Кровавые ночи 1937 года. Кремль против Лубянки

Ежов рвал и метал. Он потребовал от Цесарского и Литвина собрать материалы на всех действующих сотрудников НКВД, имевших в прошлом хотя бы отдаленное отношение к каким-либо оппозициям, либо связи с закордоном. Таковых нашлось свыше двухсот человек. Все они были в последующие месяцы арестованы. Но Ежова по-прежнему интересовал вопрос: кого именно выдвинуть на роль «крыши» Маковского в аппарате ГУГБ НКВД? Требовался абсолютно беспринципный, аморальный тип, панически боящийся Внутренней тюрьмы на Лубянке и готовый на все ради спасения собственной шкуры. И такой человек нашелся.

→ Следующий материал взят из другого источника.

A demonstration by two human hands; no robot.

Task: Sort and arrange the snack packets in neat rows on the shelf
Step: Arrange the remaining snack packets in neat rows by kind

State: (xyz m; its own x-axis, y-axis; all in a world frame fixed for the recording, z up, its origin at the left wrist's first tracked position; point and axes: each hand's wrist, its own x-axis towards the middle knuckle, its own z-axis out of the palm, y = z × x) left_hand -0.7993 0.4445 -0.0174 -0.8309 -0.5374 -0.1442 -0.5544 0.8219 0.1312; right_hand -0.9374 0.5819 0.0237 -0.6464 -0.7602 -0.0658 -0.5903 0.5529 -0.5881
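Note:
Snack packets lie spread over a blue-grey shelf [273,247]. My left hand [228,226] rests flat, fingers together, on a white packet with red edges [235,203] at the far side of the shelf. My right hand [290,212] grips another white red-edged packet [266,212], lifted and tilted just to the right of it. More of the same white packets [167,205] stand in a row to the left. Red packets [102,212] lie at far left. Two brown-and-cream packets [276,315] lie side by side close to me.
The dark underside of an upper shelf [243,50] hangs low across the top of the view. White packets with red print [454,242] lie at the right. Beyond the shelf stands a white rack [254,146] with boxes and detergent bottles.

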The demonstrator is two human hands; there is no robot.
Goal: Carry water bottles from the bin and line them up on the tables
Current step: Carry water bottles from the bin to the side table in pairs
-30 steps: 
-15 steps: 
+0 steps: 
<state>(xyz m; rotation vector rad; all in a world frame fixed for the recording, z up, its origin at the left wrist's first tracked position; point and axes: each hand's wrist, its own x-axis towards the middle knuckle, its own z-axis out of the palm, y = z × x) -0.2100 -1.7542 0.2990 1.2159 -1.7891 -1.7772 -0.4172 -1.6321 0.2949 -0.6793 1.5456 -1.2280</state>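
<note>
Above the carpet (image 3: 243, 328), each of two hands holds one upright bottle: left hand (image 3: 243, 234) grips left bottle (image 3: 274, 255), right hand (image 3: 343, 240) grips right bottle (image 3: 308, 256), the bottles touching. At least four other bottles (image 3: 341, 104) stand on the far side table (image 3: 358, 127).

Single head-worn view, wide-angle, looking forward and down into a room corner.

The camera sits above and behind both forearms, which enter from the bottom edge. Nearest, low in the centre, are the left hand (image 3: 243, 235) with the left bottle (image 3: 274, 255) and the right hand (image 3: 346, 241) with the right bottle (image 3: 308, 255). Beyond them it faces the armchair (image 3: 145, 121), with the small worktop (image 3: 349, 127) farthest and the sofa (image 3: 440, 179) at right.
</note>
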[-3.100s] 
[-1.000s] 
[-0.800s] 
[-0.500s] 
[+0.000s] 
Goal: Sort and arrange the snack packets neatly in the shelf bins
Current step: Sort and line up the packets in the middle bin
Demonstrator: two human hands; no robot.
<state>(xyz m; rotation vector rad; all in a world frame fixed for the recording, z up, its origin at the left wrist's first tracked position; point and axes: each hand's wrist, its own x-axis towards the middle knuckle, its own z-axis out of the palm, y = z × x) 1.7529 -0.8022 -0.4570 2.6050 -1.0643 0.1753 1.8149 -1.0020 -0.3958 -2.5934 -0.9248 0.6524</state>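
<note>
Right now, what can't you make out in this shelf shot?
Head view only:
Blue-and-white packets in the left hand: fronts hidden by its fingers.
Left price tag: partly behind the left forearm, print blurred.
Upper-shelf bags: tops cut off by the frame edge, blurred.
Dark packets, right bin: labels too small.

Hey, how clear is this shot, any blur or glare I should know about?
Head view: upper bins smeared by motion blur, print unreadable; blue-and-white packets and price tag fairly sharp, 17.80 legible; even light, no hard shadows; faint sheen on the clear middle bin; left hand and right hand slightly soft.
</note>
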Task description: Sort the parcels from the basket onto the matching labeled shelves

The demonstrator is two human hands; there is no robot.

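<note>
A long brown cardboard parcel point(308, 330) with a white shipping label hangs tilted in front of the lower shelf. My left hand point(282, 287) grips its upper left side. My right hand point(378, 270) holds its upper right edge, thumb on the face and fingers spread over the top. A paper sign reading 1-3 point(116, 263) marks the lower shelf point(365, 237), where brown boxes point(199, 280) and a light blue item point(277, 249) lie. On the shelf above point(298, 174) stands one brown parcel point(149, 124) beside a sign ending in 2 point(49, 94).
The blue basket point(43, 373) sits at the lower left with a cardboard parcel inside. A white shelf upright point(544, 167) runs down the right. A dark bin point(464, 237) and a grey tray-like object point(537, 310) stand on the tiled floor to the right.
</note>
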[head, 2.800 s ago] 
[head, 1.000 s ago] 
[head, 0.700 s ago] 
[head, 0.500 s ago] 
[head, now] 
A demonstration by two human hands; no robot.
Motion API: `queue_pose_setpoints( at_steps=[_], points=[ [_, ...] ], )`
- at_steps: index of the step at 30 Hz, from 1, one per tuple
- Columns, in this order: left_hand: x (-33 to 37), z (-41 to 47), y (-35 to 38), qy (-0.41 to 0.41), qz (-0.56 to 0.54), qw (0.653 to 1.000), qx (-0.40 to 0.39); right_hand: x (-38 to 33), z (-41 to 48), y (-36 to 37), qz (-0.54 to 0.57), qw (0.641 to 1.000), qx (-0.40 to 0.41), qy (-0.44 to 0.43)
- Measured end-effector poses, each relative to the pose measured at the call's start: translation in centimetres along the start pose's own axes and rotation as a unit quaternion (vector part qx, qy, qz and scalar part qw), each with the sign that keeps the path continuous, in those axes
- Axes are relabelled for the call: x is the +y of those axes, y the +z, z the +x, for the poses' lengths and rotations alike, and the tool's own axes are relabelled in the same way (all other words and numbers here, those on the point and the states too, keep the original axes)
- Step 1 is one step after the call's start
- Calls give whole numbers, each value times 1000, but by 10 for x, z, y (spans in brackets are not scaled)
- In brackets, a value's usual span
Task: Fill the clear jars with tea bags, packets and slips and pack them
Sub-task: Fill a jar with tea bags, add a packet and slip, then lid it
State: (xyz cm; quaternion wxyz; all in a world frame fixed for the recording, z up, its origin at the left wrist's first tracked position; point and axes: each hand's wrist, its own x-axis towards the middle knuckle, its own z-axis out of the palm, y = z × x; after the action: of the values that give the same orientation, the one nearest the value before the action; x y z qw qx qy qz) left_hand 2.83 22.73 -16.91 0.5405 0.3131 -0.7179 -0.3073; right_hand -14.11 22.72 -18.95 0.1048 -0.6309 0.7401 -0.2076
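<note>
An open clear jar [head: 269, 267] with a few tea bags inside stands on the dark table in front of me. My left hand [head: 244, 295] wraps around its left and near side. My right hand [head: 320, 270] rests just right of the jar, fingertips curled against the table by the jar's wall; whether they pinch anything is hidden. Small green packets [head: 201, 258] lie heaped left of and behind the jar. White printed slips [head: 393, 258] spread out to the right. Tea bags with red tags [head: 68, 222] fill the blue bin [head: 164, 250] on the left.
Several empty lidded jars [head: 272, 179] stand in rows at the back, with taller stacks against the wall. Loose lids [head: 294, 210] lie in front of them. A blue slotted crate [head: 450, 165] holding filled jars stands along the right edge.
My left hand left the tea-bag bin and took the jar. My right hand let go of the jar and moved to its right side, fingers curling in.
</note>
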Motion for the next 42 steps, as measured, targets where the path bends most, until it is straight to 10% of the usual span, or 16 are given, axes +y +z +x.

Игнатий Добржинский, социальное происхождение неизвестно (вероятно, из польских дворян), человек с импозантной внешностью красавца-брюнета, тонкими чертами лица и, вероятно, с изящными манерами. Гимназическое образование, два курса историко-филологического факультета Московского университета и офицерская выправка открыли ему доступ в польскую разведку с момента образования Польского государства. Как хорошо знающий русский язык и имеющий знакомства в Москве с университетских лет, он становится резидентом польской разведки в Советской России. В июне 1920 г. его арестовал советский контрразведчик, не менее изысканный бывший учитель французского языка, швейцарец итальянского происхождения чекист Фраучи, более известный под псевдонимом Артузов (вероятно, производным от имени: его звали Артур Христианович), разумеется, расстрелянный в 1937 г., но еще не знавший тогда своей судьбы. Принято считать, что Добржинский при аресте пытался покончить с собой, однако его руку с пистолетом перехватил известный советский разведчик Федор Карин (о его трагической судьбе речь пойдет ниже). Но своему близкому приятелю Шрейдеру Добржинский впоследствии рассказывал, что по собственной воле явился на Лубянку предложить свои услуги перебежчика, причем не стал скрывать, что во время службы в польской разведке был на руку не чист и даже накопил изрядный капитал на банковскому счете в Швейцарии .

Одним словом, его дело поручили вести Артузову. Два светских, хорошо образованных человека нашли общий язык легко. Поручик Добржинский, не моргнув глазом, сдал «товарищам» всю польскую резидентуру; Артузов вышел с ходатайством о полной амнистии опаснейшего из всех пойманных шпионов за всю историю советской контрразведки. Где же была принципиальность того и другого? История об этом умалчивает. Но уже через два месяца Добржинский на свободе, с «чистыми» документами на имя Сосновского. Понятно, доверие «товарищей» надо было оправдать. И новоявленный Сосновский оправдал. Даже с избытком.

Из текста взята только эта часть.